他們決定天黑後行動,下到溝裡去探查一番,有機會則把玉佛和劍譜搶回來。
入夜,六人潛下了峽谷。
峽谷中有條溪水,沿峽谷蜿蜒而過。
靜夜中,只聽見流水潺潺,山風絮語。
梅奇走在最前,繞了個彎後,停下來指指前面,意為小心,已接近了蒙面人。
其餘五人連忙屏住呼吸,以灌木為掩護,悄悄往前移動。
突然,離他們七八丈外,有人喝道:
「什麼人!」
六人嚇了一跳,以為被人發現,還未有所動作,就聽峽谷的另一方坡上,離他們不過三四丈,有人答話。
「龍虎宮四路遊神,奉二天尊之命,來見幽冥堂主,望乞通報!」
「王堂主來了麼?」
「先由我等面見邢堂主,再……」
「你們等著,這就通報。」
梅奇等人暗笑,明明人就在附近,雙方對話都聽得真真切切,偏偏還要端起架子,履行一套通報手續,這是在山溝裡呀!
另外,「幽冥堂主」的稱呼,以及昨日龍虎宮人稱那被梅奇一掌震死的偷襲者為「幽冥使者」,說明他們是一個神秘的幫派。
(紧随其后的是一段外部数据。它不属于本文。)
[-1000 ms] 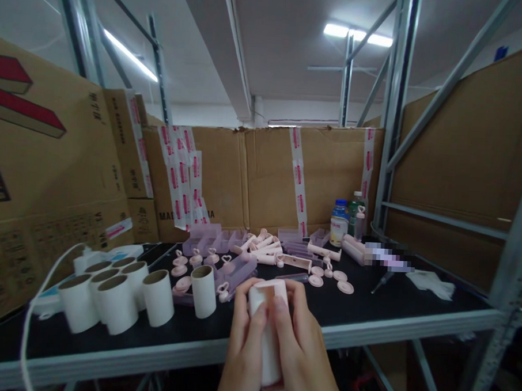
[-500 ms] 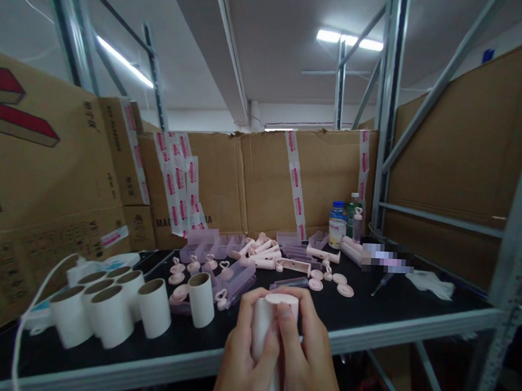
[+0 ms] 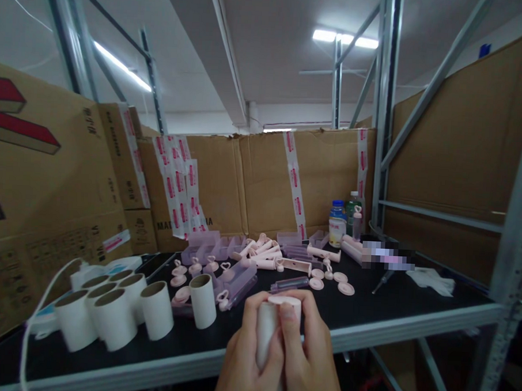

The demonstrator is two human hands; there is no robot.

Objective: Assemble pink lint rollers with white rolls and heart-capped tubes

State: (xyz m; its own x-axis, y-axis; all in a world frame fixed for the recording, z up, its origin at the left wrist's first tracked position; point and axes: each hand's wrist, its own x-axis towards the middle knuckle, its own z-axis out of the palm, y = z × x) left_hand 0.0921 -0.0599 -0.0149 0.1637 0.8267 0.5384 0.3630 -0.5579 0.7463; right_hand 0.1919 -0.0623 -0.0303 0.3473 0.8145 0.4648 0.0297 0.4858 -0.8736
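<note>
Seven white paper rolls [image 3: 111,321] stand on the black counter [image 3: 381,307]: six bunched toward its left edge and one [image 3: 203,299] alone beside them. An eighth roll [image 3: 267,334] is held off the counter's front edge in two hands, the left hand [image 3: 247,365] and the right hand [image 3: 309,362]. Three bottles [image 3: 345,222] stand at the back right corner. About four flat pink round caps [image 3: 333,282] lie loose right of centre. About five pink heart-topped plugs [image 3: 197,267] sit left of centre. The pink handles [image 3: 262,250] and purple cases [image 3: 207,242] at the back overlap too much to count.
</note>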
還有,蒙面人和龍虎宮曾是「故舊」,他們到底是些什麼人呢?
六人極其關注,仔細聽著動靜。
不一會,站哨的人道:
「龍虎宮四路遊神,堂主有請!」
之後,沒了聲音,大約到蒙面人住地去了,離他們估計在二十丈外,連說話的聲音也聽不見。
又等了一會,便見四個黑影躥上了對面山脊,沒入黑暗中去了。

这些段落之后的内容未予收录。